Cette quarantenaire proposera pour la Journée de l’eczéma samedi un atelier de danse-thérapie* à l’hôpital Saint-Louis. Souffrant d’un eczéma très sévère depuis sa naissance, Marjolaine a appris à vivre avec les crises de démangeaisons, les plaques et les multiples contraintes dont la liste s’est allongée avec les multiples allergies et l’asthme. « Je suis allergique à tout mon environnement : pollens, animaux, certains aliments, synthétise Marjolaine. Et il n’est pas toujours évident de trouver le facteur déclenchant d’une crise. Ce qui provoque une hypervigilance : je dois faire attention aux produits cosmétiques, d’hygiène, aux aliments, aux destinations de vacances pour éviter les pays trop humides ou trop chauds… »
Regards et conseils usants
Si Marjolaine continue à traverser des crises d’eczéma et suit un traitement à vie, cette maladie « n’est plus aujourd’hui un handicap, car au bout d’un moment on adapte son hygiène de vie ». Ce qui est plus difficile, c’est de supporter le regard des autres. « Surtout quand l’eczéma se déclenche sur des parties visibles du corps, mains et visage, déplore Marjolaine. Parce que c’est une maladie qui se voit, les gens se permettent de faire des commentaires, de donner des conseils, sans doute bienveillants, mais au quotidien, c’est usant ! Et puis les clichés sont encore bien ancrés, il y a encore des gens en 2018 qui pensent que l’eczéma est contagieux ou lié à un manque d’hygiène ! »
Passion danse
Mais ce qui a aidé la jeune femme à faire la paix avec son corps, c’est la danse. Et sa passion se lit sur son CV : depuis ses 5 ans, elle explore classique, contemporain, moderne, danse-théâtre, tango… « A chaque type de danse, j’ai trouvé un impact sur ma façon de vivre avec la maladie, souligne Marjolaine. J’ai commencé le classique enfant, à une époque où j’étais très repliée sur moi-même. Pour la première fois, on me regardait avec bienveillance, je faisais quelque chose de beau avec mon corps. A l’adolescence, la danse contemporaine m’a apporté une liberté, je pouvais exprimer par la danse ce que je taisais verbalement. » Quant au tango, c’est le toucher, le contact qui « l’a aidé dans sa vie relationnelle ».

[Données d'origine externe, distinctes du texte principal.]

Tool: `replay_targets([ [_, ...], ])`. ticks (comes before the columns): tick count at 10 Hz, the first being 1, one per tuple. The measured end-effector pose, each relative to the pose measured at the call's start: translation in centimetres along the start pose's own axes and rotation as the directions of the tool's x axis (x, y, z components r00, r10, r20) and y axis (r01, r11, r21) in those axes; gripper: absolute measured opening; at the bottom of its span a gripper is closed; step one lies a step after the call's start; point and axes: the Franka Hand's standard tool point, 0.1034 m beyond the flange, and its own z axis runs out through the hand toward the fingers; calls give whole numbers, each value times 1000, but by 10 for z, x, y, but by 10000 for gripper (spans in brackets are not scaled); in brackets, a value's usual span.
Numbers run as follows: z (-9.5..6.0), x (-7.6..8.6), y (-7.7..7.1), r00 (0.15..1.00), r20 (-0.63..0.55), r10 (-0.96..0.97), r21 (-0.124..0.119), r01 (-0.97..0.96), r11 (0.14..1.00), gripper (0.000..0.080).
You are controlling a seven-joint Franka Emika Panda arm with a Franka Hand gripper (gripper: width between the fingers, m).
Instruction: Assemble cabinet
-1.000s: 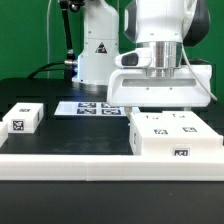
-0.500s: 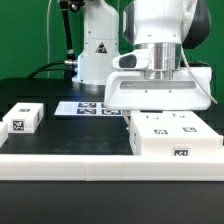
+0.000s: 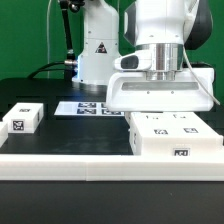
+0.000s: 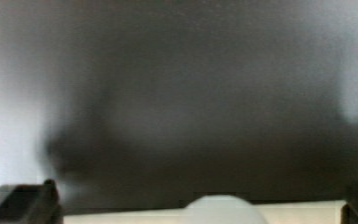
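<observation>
The cabinet's large white box (image 3: 176,136) lies at the exterior view's right, with tags on its top and front. A smaller white tagged panel piece (image 3: 22,118) lies at the left. My gripper (image 3: 158,96) hangs just behind and above the box, and its fingertips are hidden there. In the wrist view my gripper (image 4: 190,206) has its dark fingers (image 4: 19,203) spread wide at the two sides. A blurred white edge with a rounded bump (image 4: 229,208) lies between them. Nothing is clamped that I can see.
The marker board (image 3: 92,107) lies flat behind the parts, in front of the white robot base (image 3: 95,50). A white ledge (image 3: 90,165) runs along the table's front edge. The table top is black.
My gripper has shifted a little toward the exterior view's left over the box, then held still. The box and the small panel have not moved.
</observation>
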Motion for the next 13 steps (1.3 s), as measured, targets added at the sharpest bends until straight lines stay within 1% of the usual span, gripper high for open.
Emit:
replay_targets([
  [1,0,-1,-2,1000,1,-2,1,2,1000,774],
  [2,0,-1,-3,1000,1,-3,1,3,1000,585],
  [3,0,-1,-3,1000,1,-3,1,3,1000,585],
  [4,0,-2,-3,1000,2,-5,1,5,1000,385],
  [5,0,-2,-2,1000,3,-6,1,6,1000,236],
  [6,1,-3,-1,1000,5,-5,0,5,1000,236],
  [7,1,-3,-2,1000,5,-6,0,6,1000,65],
  [8,1,-3,-2,1000,5,-6,0,6,1000,65],
  [9,1,-3,-2,1000,5,-6,0,6,1000,18],
  [10,1,-3,-2,1000,5,-6,0,6,1000,4],
  [12,-1,-3,-2,1000,6,-7,1,7,1000,4],
  [13,-10,-1,-2,1000,2,-7,5,7,1000,2],
])
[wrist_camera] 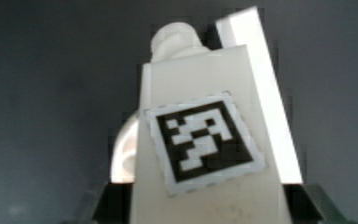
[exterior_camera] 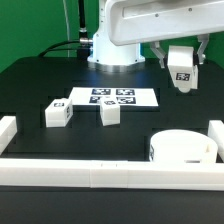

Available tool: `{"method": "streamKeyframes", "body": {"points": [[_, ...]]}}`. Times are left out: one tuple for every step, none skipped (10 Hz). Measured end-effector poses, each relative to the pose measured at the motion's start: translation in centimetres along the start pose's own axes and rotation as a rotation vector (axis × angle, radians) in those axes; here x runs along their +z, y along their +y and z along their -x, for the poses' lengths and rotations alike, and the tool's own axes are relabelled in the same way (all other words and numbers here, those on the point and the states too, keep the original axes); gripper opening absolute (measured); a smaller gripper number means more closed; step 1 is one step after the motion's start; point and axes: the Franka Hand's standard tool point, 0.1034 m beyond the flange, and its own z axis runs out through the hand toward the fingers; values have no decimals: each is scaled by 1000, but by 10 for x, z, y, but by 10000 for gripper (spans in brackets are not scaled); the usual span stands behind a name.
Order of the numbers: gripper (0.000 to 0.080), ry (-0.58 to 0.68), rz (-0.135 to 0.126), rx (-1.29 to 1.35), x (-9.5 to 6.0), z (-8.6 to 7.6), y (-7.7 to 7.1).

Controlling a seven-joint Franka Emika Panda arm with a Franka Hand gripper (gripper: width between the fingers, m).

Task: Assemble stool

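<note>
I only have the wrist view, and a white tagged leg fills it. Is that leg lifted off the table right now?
Observer: Yes. The end effector is shut on the held leg, which hangs clear above the table, at the exterior view's upper right.
Operator: Where is the seat?
Observer: The seat rests on the table toward the exterior view's lower right, close to the front rail.
Operator: Any other legs in sight?
Observer: Two. The first loose leg and the second loose leg lie on the table beside the marker board, apart from each other and from the seat.
</note>
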Motion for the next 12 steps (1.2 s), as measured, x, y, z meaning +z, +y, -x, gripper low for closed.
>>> {"method": "streamKeyframes", "body": {"points": [[328, 61, 9, -9, 1, -2, -3], [328, 146, 27, -54, 2, -5, -13], [328, 210, 27, -84, 4, -5, -23], [328, 282, 4, -77, 4, -3, -31], [328, 345, -15, -88, 6, 0, -33], [328, 385, -28, -94, 7, 2, -35], [328, 466, -58, -104, 7, 3, -42], [328, 512, -74, -101, 11, 7, -45], [328, 537, -76, -116, 16, 10, -48], [328, 558, -66, -148, 20, 11, -48], [328, 560, -47, -175, 20, 7, -41], [328, 566, -28, -190, 21, 1, -29]]}}
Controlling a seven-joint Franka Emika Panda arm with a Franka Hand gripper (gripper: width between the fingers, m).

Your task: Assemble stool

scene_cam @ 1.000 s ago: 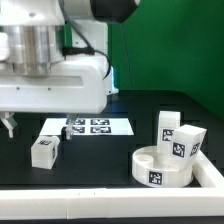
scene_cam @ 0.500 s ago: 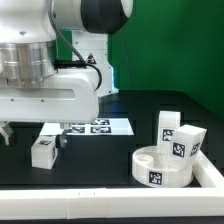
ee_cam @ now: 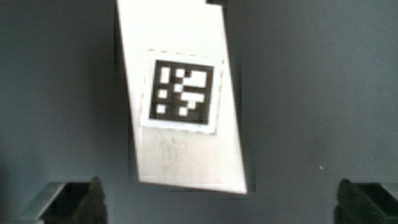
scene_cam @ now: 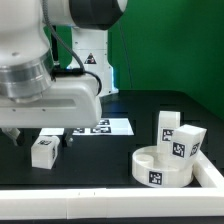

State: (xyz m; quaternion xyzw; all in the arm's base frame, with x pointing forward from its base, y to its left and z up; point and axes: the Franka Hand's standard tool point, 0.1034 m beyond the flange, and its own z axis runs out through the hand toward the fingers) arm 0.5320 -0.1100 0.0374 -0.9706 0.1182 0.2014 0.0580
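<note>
A loose white stool leg (scene_cam: 42,150) with a black-and-white tag lies on the black table at the exterior view's left. In the wrist view the same leg (ee_cam: 183,95) fills the middle, lying lengthwise. My gripper (ee_cam: 219,205) is open, one dark fingertip (ee_cam: 71,203) on each side, and it hovers just above the leg's end without touching it. In the exterior view the gripper (scene_cam: 40,135) is mostly hidden under the white hand. The round seat (scene_cam: 160,167) sits at the exterior view's right, with two more legs (scene_cam: 168,125) (scene_cam: 186,142) standing in it.
The marker board (scene_cam: 100,127) lies flat behind the loose leg. A white border rail (scene_cam: 100,196) runs along the front edge and another (scene_cam: 208,160) along the right side. A green wall stands behind.
The arm's hand has swung and tilted, and has moved lower over the loose leg. The leg, seat and other legs have not moved.
</note>
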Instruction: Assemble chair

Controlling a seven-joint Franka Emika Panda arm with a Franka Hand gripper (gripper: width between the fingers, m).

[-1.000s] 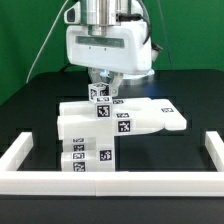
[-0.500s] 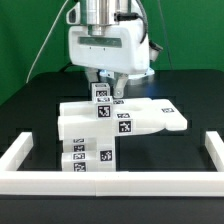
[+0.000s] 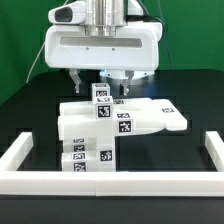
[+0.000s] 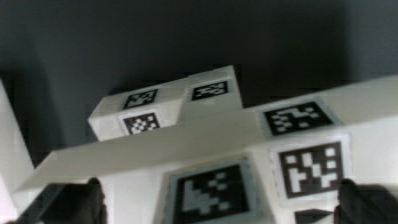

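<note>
The chair is a cluster of white tagged parts in the middle of the black table. A wide flat slab (image 3: 145,120) lies across thicker pieces (image 3: 85,160) stacked toward the front. A short upright block (image 3: 100,96) with a tag stands on the slab's back edge. My gripper (image 3: 100,79) hangs right over that block, open, one finger on each side and neither touching it. In the wrist view the block (image 4: 169,108) and the tagged slab (image 4: 214,190) fill the picture, and the dark fingertips (image 4: 63,205) of my gripper (image 4: 217,206) stand far apart with nothing clamped between them.
A low white border rail (image 3: 110,186) runs along the front, with arms going back on both sides of the exterior view (image 3: 25,148) (image 3: 200,148). Cables hang behind the arm at the back.
The jaws, shut on the upright block a second ago, have spread wide and let it go. The hand has lifted a little; the block stays standing on the slab.
</note>
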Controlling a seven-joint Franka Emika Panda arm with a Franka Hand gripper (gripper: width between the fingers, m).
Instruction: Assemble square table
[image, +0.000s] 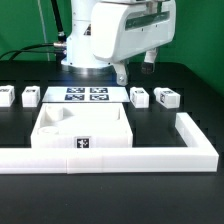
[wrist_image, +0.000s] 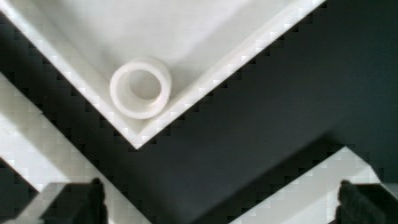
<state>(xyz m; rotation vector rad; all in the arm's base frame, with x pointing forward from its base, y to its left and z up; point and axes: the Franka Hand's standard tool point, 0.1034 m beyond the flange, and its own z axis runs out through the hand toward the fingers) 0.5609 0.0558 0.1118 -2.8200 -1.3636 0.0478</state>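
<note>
The white square tabletop (image: 60, 130) lies like a tray in front of the marker board, rim up, with a tag on its front wall. Four short white legs stand in a row behind it: two at the exterior view's left (image: 5, 97) (image: 30, 97) and two at its right (image: 139, 97) (image: 166, 98). My gripper (image: 135, 68) hangs above the table behind the tabletop, open and empty. In the wrist view one tabletop corner (wrist_image: 196, 50) with its round hole (wrist_image: 143, 87) lies ahead of my open gripper (wrist_image: 222, 205). Both dark fingertips (wrist_image: 80, 205) stand wide apart with nothing between them.
The marker board (image: 85, 95) lies flat between the leg pairs. The long white L-shaped border bar (image: 110, 156) runs along the front and turns back at the exterior view's right (image: 192, 135). The tabletop rests against it. The table surface is black.
</note>
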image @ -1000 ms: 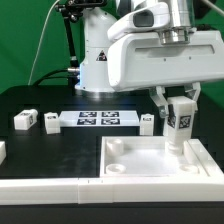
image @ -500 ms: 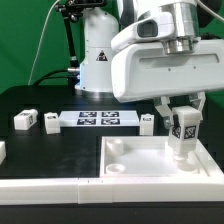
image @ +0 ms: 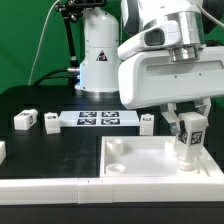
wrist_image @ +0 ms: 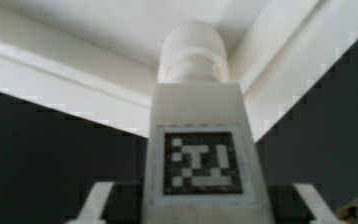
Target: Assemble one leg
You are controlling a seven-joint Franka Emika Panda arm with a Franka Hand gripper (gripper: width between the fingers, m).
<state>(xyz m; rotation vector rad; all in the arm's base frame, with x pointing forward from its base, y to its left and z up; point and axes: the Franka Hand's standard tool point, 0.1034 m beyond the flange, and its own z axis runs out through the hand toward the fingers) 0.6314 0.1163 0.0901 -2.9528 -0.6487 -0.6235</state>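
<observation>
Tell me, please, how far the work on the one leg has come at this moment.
Done: the gripper holds one leg upright, off the table. In hand: its lower end stands at the corner of the panel on the exterior view's right; whether it is seated I cannot tell. Left: fixing it and letting go. Other legs lie loose.

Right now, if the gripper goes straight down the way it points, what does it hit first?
The gripper holds the leg upright, so the leg's lower tip would meet the recessed white panel first, near its corner on the exterior view's right. They may already touch; depth is unclear.
</observation>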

Une maladie qui a guidé ses choix
Ce bien-être, cette créativité qui soulage, elle a voulu les partager. « J’ai fait beaucoup de choix par rapport à ma maladie, et là c’est une étape de plus », résume-t-elle. Frustrée par la faible offre pour les personnes souffrant d’eczéma côté maquillage, elle se spécialise pendant ses études en pharmacologie sur les cosmétiques. Puis suit une formation en art-thérapie pour une reconversion progressive. « Dans le dessin, on a un intermédiaire pour s’exprimer : le crayon. Avec la danse, on met son corps en mouvement, c’est encore plus puissant. L’objectif, c’est de symboliser, de travailler sur son vécu pour libérer des émotions dans un cadre bienveillant et thérapeutique. Ce travail personnel permet de mettre à distance, d’universaliser, d’esthétiser une émotion. »
Improviser pour avancer
Dans le petit studio de danse, c’est en effet l’élève et sa créativité qui mène la danse. Après un échauffement énergique, Julie doit improviser en se servant d’une veste qui aurait appartenu à un être cher. Puis interpréter une chorégraphie en se glissant dans la peau d’une sorcière. « Cela ne t’inspire pas ? Tu préfères la vamp ? », sourit Marjolaine.

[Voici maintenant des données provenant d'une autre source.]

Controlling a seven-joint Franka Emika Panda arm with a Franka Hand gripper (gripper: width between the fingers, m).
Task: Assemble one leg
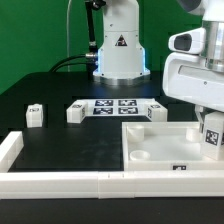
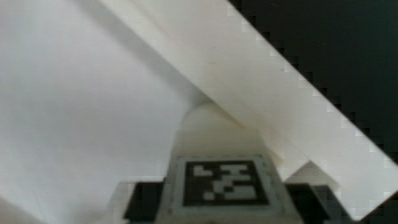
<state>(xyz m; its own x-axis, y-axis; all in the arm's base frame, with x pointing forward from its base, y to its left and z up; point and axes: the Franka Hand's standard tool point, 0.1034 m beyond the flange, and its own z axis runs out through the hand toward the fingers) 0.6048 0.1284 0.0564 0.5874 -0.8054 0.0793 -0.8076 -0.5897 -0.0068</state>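
Step in hand, as I judge it: seating one leg (image 1: 212,134) into the white panel (image 1: 150,140). The end effector (image 1: 211,125) hangs over the panel's right edge in the exterior view, its fingers clamped on that leg, tag facing out; the wrist view shows the same leg (image 2: 221,170) gripped upright above white panel surface. To do it well, I would keep the leg vertical, centre it over a round corner recess before lowering, and release only once it sits flush; a tilted entry could jam or push the panel. Count: legs visible, four — one held, two on the black desk (image 1: 60,140) at the left (image 1: 34,115) (image 1: 75,112), one by the marker board's (image 1: 115,106) right end (image 1: 156,110). Panel, one. Marker board, one, far centre. White rim bars (image 1: 60,180), at least two, near side and left. Robot base (image 1: 118,50), one, far centre.
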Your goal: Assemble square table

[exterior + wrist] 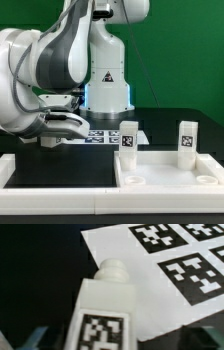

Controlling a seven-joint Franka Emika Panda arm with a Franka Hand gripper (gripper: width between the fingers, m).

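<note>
The white square tabletop [163, 172] lies tray-like at the exterior view's right. Two white tagged legs stand upright at its far corners, one on the left [129, 137] and one on the right [188, 141]. My gripper [64, 127] hangs low at the exterior view's left, beside the marker board [112, 135]. In the wrist view the gripper [105, 341] is shut on a third white leg [107, 297]. Its tag faces the camera and its rounded screw tip [113, 269] points out over the marker board [150, 283]. One dark finger [40, 338] shows beside the leg.
A long white border rail [60, 196] runs along the front and left of the black table. The robot's base [108, 85] stands behind the marker board. The green wall closes the back.
</note>
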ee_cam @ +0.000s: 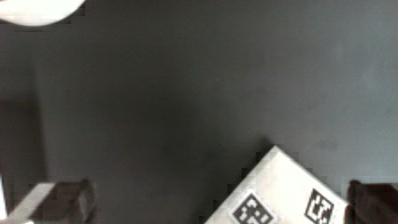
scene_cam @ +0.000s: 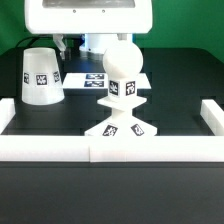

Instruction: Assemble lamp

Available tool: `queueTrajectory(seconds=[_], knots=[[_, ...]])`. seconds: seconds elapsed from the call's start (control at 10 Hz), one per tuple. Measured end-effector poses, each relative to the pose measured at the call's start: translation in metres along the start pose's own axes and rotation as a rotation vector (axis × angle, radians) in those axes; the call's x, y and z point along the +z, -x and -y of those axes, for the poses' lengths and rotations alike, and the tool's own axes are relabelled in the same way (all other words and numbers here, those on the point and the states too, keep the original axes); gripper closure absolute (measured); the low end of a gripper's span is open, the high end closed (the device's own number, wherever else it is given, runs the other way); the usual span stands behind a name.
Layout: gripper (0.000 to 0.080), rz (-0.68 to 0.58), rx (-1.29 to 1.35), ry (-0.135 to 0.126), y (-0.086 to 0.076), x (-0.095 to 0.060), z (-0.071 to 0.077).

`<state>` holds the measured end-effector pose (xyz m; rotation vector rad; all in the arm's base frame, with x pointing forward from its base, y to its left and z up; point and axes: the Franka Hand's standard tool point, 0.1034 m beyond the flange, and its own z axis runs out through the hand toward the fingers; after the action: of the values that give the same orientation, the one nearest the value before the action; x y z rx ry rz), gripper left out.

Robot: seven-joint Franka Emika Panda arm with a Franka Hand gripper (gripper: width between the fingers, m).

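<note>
The lamp's flat square base lies near the front rail in the exterior view. The rounded bulb stands upright on it. The cone shade stands by itself on the table at the exterior view's left. The arm is at the back behind the bulb, and its gripper is mostly hidden there. In the wrist view my gripper is open and empty above the dark table, with one dark finger at each side. A blurred white rounded shape shows at one corner; I cannot tell which part it is.
The marker board lies flat behind the bulb, and its corner with tags shows between my fingers in the wrist view. Long white border rails run along the front and both sides of the dark table.
</note>
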<state>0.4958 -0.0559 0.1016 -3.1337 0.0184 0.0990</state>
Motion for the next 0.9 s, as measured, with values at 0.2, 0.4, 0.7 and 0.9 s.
queueTrajectory(seconds=[0.2,0.4,0.7,0.9], knots=[[0.01,0.012,0.002,-0.004,0.015,0.003,0.001],[0.01,0.019,0.019,-0.008,0.041,0.004,-0.006],[0.01,-0.018,-0.034,0.003,0.062,-0.003,-0.031],[0.01,-0.034,-0.049,0.008,0.061,-0.003,-0.033]])
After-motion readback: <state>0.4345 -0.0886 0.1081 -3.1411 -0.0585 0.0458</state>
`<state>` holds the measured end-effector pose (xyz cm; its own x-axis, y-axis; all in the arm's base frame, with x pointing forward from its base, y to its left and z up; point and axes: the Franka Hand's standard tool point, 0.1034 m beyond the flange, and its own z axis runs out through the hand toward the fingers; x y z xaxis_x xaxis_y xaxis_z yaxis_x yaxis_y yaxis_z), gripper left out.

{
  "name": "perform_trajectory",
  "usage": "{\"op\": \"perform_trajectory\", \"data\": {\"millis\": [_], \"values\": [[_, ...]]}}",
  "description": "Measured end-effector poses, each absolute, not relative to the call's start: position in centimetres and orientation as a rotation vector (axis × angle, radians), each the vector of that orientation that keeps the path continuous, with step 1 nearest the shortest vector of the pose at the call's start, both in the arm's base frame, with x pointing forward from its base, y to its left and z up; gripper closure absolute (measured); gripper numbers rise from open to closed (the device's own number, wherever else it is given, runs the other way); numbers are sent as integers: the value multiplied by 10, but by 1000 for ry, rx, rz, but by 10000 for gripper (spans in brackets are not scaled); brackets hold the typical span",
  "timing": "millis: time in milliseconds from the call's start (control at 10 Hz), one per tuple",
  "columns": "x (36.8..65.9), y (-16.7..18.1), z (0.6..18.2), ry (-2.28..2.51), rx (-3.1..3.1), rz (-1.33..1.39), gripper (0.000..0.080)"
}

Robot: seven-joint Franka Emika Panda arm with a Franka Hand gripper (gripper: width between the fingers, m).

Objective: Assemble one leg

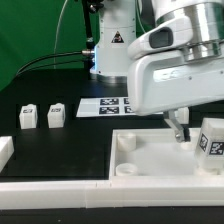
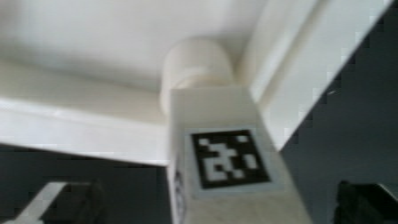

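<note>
White plastic formed the leg (image 2: 217,130), tagged in black-and-white, apparently standing in a corner socket of the tray (image 1: 150,160); the gripper (image 2: 199,205) straddled it, released.

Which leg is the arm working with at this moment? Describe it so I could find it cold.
Start at the big white tray at the front of the table. At its corner on the exterior view's right, a leg stands upright, just beside the open gripper. Unlike the two legs lying loose on the black table, it sits on the tray.
</note>
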<state>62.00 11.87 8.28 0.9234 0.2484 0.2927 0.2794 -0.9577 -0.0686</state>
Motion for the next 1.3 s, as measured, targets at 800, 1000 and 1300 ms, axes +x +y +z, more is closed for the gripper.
{"op": "perform_trajectory", "data": {"millis": [800, 1000, 1300], "values": [[626, 116, 89, -395, -2974, -4, 150], [630, 118, 92, -274, -2994, -28, 150], [638, 105, 91, -144, -3016, -105, 150]]}}
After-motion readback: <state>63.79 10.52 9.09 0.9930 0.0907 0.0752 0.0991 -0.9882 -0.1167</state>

« J’ai cette expérience de la maladie, de la thérapeutique médicale par mon métier de pharmacienne et de la danse, que j’ai eu envie de mettre au service des autres », reprend Marjolaine. Mais aussi cette empathie que beaucoup de patients qui souffrent d’une pathologie chronique recherchent et développent. Julie ne souffre pas d’une maladie de peau, mais a eu envie, à la sortie d’un hiver difficile, de retrouver un peu d’énergie. Pari réussi si l’on en croit l’immense sourire de cette institutrice, ravie par cette sixième séance de danse-thérapie. « Je suis allée voir beaucoup de psys, mais c’est intéressant au lieu de remuer le passé de travailler et exprimer autrement ces émotions pour mieux avancer ». De quoi encourager tous ceux qui voudraient retrouver un élan vital d’entrer dans la danse.